O cachimbo do professor

Como em todo final de tarde, a chave não girava e a porta não abria. Somavam-se, há meses, o defeito na fechadura e a preguiça de tomar uma atitude. Tinha medo de quebrar a chave lá dentro, o que seria o único jeito de fazê-lo telefonar para o chaveiro. Empurrou, forçou, deu murros na madeira. Tudo à toa.
Parou para recuperar o fôlego. À sua respiração barulhenta, juntou-se o som perturbador de uma outra, mais grave e acintosa. Alguém subia as escadas, ofegando através de brônquios tomados pelo catarro.
Como já imaginava, era o professor que vinha, em seu paletó violeta de todos os dias, apoiando-se no corrimão e suando por debaixo da cabeleira. Viram-se e caíram numa rápida risada. O professor ergueu a mão em que segurava seu cachimbo aceso.
- Professor! Bom dia!
Como resposta, apenas um acesso de tosse.
- E esse tumor, vem ou não vem?
Chegado ao andar, o professor fez uma pausa.

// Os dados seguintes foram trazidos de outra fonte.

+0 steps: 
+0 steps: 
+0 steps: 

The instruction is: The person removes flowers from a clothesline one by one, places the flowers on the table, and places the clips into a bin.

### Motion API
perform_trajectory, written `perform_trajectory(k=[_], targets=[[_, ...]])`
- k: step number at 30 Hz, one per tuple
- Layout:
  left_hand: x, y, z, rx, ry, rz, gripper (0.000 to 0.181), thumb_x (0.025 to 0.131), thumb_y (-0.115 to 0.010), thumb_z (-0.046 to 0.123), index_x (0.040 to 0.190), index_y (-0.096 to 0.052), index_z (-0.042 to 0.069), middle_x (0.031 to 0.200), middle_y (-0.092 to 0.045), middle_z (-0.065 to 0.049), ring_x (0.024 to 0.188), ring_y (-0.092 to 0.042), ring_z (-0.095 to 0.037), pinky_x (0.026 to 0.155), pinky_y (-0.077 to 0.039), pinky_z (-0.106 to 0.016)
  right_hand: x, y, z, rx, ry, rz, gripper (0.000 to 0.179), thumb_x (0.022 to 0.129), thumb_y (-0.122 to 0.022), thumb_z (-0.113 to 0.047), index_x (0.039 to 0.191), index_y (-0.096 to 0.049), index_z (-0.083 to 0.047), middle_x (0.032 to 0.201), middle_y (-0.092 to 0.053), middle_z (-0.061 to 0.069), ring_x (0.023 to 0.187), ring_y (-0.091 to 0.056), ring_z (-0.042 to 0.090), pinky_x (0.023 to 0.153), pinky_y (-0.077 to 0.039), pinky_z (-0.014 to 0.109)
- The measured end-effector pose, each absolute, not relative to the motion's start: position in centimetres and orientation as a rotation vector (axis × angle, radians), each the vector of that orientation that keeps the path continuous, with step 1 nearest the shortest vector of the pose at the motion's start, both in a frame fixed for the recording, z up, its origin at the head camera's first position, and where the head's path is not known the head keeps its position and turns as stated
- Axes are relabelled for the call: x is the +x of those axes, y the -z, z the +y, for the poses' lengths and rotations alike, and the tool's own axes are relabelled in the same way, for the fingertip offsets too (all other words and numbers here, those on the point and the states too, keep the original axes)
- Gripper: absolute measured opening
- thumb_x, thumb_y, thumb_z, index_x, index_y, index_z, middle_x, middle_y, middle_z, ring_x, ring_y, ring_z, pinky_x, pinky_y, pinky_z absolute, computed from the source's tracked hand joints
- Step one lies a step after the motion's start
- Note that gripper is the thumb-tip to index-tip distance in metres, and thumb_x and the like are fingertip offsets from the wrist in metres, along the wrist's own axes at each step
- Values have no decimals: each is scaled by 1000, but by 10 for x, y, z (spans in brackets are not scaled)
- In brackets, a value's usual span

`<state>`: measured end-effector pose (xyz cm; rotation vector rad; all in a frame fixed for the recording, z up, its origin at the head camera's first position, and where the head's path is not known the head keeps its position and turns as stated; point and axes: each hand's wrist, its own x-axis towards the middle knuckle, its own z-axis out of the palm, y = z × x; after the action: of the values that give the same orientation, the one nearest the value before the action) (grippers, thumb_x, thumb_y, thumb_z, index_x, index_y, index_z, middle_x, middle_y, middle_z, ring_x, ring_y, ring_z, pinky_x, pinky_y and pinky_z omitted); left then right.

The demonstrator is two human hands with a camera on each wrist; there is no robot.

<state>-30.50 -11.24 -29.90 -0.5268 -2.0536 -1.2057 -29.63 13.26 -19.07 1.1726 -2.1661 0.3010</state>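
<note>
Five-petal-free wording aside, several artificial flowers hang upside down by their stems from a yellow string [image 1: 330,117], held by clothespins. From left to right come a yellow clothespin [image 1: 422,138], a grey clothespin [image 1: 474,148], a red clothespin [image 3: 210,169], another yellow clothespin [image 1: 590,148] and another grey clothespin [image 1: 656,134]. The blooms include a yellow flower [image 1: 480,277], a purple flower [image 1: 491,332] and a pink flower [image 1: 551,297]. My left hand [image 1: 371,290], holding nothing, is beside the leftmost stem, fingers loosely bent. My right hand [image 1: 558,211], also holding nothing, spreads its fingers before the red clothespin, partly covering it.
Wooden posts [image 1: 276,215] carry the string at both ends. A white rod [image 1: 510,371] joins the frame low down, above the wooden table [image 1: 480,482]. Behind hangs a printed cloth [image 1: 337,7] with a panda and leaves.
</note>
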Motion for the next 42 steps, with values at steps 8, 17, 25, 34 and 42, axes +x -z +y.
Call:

Não agüentava subir de uma só vez.
- Está difícil. Até agora, nada. Segundo as radiografias, tudo funcionando.
Recomeçou a dança de acasalamento entre a chave e a fechadura; mas o espírito da primavera parecia não ter baixado no metal.
- Fico feliz em saber, professor.
- Acho que o cachimbo não está adiantando. Eu deveria tentar cigarros. Mas, o que é uma pena, eu simplesmente não consigo tragar.
E voltou a subir as escadas, na mesma marcha difícil. Cada vez que expirava, de seus pulmões vinha um assovio de chaleira.
A porta levou quase quinze minutos para querer abrir.
6 Comments:
Há portas que levam muito mais a abrir. Gostei muito do blog.
Voltarei.
Boa noite!
Armadilhas que criamos para nós mesmos! Gostei. Fiquei com falta de ar pelo professor...Abraços,
rapaz, você é o cara. vê bem: quando eu for fazer minha lista de livros do curso de literatura francesa, não me vá faltar com as suas indicações, hem? serão valiosíssimas.
abs.
Cara, gostei muito do seu continho. E veja bem: o "inho" é apenas pelo tamanho do texto mesmo, porque em termos de competência, é um contÃO. Sério mesmo, achei muito bem escrito. Abração.
Diego,
Gostei de "O cachimbo do professor"; um conto bem elaborado, com os requisitos essenciais desse gênero da literatura.
Um abraço.
Pedro.
Diego,
Li e gostei muito. Preciso e intensamente humano, um retrato muito bem feito.
O conto não é curto não; diz tudo que tem de dizer.